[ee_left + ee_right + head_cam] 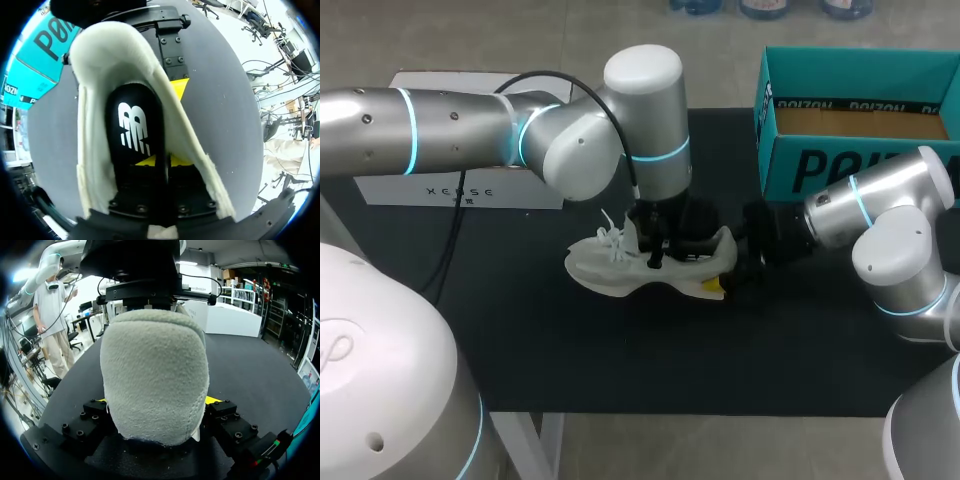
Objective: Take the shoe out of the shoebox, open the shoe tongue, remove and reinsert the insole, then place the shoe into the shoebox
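Shoe [650, 265] lies on mat, out of shoebox [840, 165], long axis across table, heel toward right arm. Right gripper [157, 402] clamps heel from both sides. Left gripper [163, 161] plunges from above into shoe opening, black insole [132, 130] directly ahead, running toward heel. Whether it grips insole cannot be told. Left arm is likely the one to draw it.
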Robot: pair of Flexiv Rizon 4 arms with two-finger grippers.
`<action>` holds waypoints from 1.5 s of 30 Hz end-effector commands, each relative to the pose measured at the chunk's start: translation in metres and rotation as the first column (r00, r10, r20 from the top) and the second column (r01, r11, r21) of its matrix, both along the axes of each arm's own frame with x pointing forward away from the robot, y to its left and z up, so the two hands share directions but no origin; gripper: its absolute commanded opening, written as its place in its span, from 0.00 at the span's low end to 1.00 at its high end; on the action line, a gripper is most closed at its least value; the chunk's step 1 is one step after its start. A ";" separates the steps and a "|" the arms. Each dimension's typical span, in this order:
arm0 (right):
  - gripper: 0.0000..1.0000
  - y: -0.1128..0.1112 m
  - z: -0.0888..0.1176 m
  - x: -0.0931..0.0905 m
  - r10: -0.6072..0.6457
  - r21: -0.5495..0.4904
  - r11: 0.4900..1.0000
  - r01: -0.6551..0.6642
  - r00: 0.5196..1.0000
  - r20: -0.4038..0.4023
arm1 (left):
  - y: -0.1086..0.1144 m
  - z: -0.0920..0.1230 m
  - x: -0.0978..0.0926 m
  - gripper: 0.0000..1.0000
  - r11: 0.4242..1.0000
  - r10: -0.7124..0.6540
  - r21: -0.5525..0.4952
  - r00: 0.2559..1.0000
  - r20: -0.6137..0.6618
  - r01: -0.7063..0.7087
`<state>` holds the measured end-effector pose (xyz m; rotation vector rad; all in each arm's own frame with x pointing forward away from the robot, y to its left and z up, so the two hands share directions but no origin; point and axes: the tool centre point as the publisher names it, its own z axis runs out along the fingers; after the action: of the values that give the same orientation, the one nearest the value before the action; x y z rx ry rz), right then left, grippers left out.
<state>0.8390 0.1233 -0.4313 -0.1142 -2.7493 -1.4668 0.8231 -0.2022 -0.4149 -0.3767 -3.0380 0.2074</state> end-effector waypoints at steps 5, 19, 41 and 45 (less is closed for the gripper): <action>0.00 0.002 -0.005 0.000 -0.001 -0.002 1.000 0.001 1.000 -0.001 | -0.001 -0.001 -0.012 0.40 1.000 0.008 0.009 0.999 0.041 -0.009; 0.00 0.002 -0.005 0.000 -0.001 -0.002 1.000 0.001 1.000 -0.001 | 0.001 -0.020 0.001 0.47 0.996 0.007 0.085 0.994 0.113 -0.016; 0.00 0.002 -0.005 0.000 -0.001 -0.002 1.000 0.001 1.000 -0.001 | 0.014 -0.061 0.027 0.55 0.995 0.025 0.082 0.948 0.319 -0.054; 0.00 0.002 -0.005 0.000 -0.001 -0.002 1.000 0.001 1.000 -0.001 | 0.016 -0.061 0.034 0.51 0.993 0.026 0.097 0.931 0.364 -0.066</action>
<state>0.8383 0.1243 -0.4314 -0.1154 -2.7507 -1.4681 0.8426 -0.1880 -0.4157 -0.3719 -3.3657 -0.0150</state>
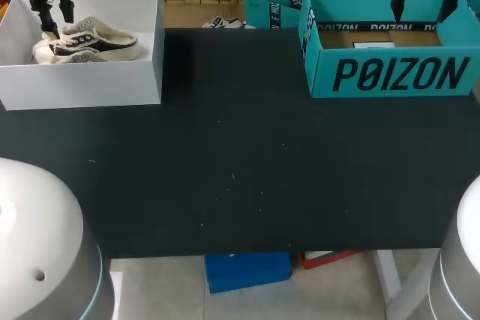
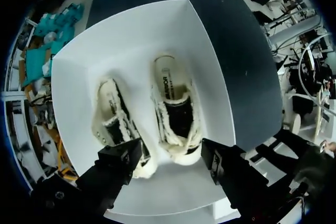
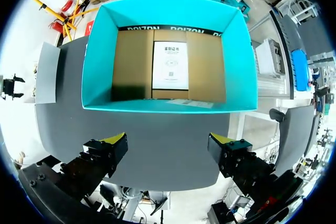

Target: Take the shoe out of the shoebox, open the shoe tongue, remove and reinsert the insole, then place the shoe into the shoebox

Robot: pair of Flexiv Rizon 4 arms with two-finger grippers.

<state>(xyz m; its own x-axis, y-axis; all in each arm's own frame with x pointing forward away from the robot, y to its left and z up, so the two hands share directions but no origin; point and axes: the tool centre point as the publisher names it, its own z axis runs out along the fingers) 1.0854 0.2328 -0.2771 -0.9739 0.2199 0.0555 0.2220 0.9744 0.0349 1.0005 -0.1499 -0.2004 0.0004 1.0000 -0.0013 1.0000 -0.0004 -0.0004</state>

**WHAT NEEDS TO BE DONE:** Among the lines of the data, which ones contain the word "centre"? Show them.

**RESULT OF THE EXERCISE:**
`<state>` holds the measured end-effector pose (xyz m; rotation vector rad; all in each arm's own frame with x pointing forward away from the robot, y to its left and z up, so the two hands share directions but no origin; point and axes: the tool centre point as the publisher names it, its own z axis runs out along the fingers; after the action: of the values that give the same orientation, the one nearest the value before the action; x y z rx ry rz), right then left, grippers left out.
<state>(xyz m; its own x-axis, y-axis; all in each arm's own frame with x pointing forward away from the robot, y to its left and z up, so the two hands share directions but no origin; point and axes: the tool centre point as the publisher names it, its own z axis runs out along the fingers) 1.0854 0.2328 -0.2771 -0.9739 0.2199 0.0555 0.2220 0.9744 0.0349 1.0005 -0.1499 -0.2004 0.0004 1.0000 -0.0013 1.0000 -0.0004 -0.0004</state>

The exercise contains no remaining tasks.